Loyalty, time to exit and for good

New Beginnings
No really, you should exit ...

I wonder if I should exit?

During my last days at the EE (not it’s real name), I had someone tell me that there were so many places in the company that still needed my talent, drive, creativity, and execution of changes. This person, somewhat intuitively considering he didn’t know me that well, suggested that I had stayed too long working for someone who could not match my speed of thought, was conservative in all ways to include being risk averse, was a micro manager and not a leader, and simply was a bad fit and didn’t deserve my loyalty.

Loyalty and unswerving loyalty is, for me, a character defect that I recognize I have. I know I should take a deeper look at it, yet have not to the extent I should. It was certainly not the first time someone said this to me, my brother has said it to me more than once and he also can be like this. In my personal life I can be too loyal to people who don’t deserve it and in some ways I think it is a perverse action of my ego thinking I matter more than I actually do to others. What stung in the statement made to me by this acquaintance was that I  should have been more conscious about staying with a leader that was mediocre and did not match my intelligence, who didn’t like that I led to get results vs micro managed, and should have taken action to take a new role, but I did not. I DID stay working for a leader who didn’t deserve my loyalty and in the end he proved in no uncertain terms that I had zero loyalty from him. I am, right now, angry at myself for letting the cards fall where they did and forcing a layoff that frankly satisfied him in a perverse way and left me happy to get the package vs quitting and not getting the full package but yet it still wounded my ego and reputation.

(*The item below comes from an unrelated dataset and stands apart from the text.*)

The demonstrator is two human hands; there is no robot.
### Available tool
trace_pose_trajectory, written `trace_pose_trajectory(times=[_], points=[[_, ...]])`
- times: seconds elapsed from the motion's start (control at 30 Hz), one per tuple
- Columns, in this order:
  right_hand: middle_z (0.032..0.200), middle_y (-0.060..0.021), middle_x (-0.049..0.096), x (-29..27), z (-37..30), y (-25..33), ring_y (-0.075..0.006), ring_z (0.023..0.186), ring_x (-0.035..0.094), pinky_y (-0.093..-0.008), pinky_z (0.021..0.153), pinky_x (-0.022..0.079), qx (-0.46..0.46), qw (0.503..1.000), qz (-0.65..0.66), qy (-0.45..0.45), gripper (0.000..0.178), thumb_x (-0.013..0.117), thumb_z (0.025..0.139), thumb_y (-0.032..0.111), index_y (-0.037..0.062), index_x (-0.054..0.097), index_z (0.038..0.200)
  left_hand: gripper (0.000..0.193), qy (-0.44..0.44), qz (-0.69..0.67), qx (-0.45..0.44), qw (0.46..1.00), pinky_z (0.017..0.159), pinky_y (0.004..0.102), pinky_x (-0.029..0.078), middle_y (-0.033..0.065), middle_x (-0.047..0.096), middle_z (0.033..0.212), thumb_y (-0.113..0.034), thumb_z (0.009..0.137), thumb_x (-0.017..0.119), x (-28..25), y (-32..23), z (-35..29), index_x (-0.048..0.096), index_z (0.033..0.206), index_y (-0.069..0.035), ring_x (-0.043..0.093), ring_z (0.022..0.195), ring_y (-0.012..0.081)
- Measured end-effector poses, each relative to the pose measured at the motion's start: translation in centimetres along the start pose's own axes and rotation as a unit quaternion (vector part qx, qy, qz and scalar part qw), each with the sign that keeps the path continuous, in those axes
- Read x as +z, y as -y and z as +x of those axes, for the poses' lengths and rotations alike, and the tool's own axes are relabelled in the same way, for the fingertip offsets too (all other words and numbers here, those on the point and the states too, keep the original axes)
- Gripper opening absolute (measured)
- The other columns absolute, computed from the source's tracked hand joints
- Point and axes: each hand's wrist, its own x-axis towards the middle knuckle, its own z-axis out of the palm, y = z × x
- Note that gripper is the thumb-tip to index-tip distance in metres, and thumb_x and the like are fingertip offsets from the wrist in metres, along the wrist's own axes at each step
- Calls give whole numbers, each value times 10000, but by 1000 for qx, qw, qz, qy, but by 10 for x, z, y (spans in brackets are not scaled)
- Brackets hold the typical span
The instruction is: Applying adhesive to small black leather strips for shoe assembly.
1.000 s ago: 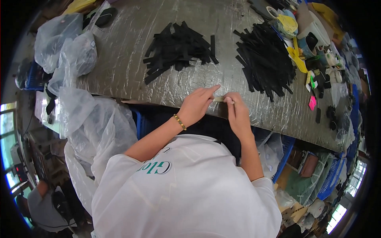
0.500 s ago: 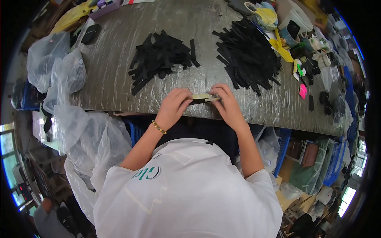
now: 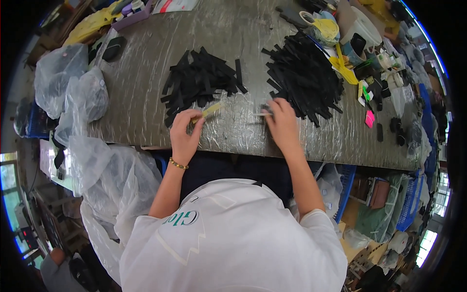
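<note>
My left hand pinches a short, flat, pale yellow strip, like a piece of ruler, which points away to the right above the table. Over to the right, my right hand is closed on a thin, whitish, stick-like tool; blur hides its kind. Something dark shows at those right fingertips, too smeared to name. Just beyond my left hand lies a loose pile of short black fabric strips. A larger pile of black strips spreads beyond my right hand, close to its fingers.
The table has a wrinkled, shiny covering. Clear plastic bags crowd its left side. Along the right stand a cup, yellow scissors, a pink tag and small black pieces. A purple tray sits far left.
My hands have drawn apart from the near table edge. The left went left with the yellow strip; the right moved slightly right with the thin tool. The black strip between them has left that spot.
</note>
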Motion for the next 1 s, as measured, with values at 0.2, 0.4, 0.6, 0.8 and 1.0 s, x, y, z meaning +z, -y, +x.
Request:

So let’s analyze THAT. Why didn’t I move on into a new role under a leader who respected me, wanted me on their team, and would be an advocate for me? In a nutshell, I think, because I didn’t really want to be there in the first place. I had been ready to exit for years and felt in my heart that if I pursued further advancement or moving to a new area, that I would find myself in a position of wanting to stay because of rewards, recognition, and some sense of comfort that outweighed the incessant nagging that while I was successful and exceeding numbers and performance, this was never the right use of my talents. I was complacent and using a third of my talent yet exceeded most of the people around me. I had extreme loyalty from my own leaders who reported to me (ironic?) and had cultivated a team that I truly liked. I did bring out the best in most people who worked for me. That said, they worked for me in an industry that I didn’t believe in, that I had no passion about, and that had an ultra conservative culture of mediocrity packaged as more than it was – just repackaging of the same things cycling around the mini planet that was this corporation.

I never planned on staying there for as long as I did, but did. I wish I hadn’t but am glad it is finally over. As I write this, reliving the choices I made, I feel stress. Maybe it is just time to consider the exit taken was the right move and not look back. Maybe this time writing needs to focus on what is ahead of me. Like that this morning I signed up to take a photography course in Ireland and plan on getting a LLC for photography and other small businesses that are doing things I love. Maybe that is where I focus. There will be stress, but stress for things I love and feel passion about, not things that I stay at just for the money.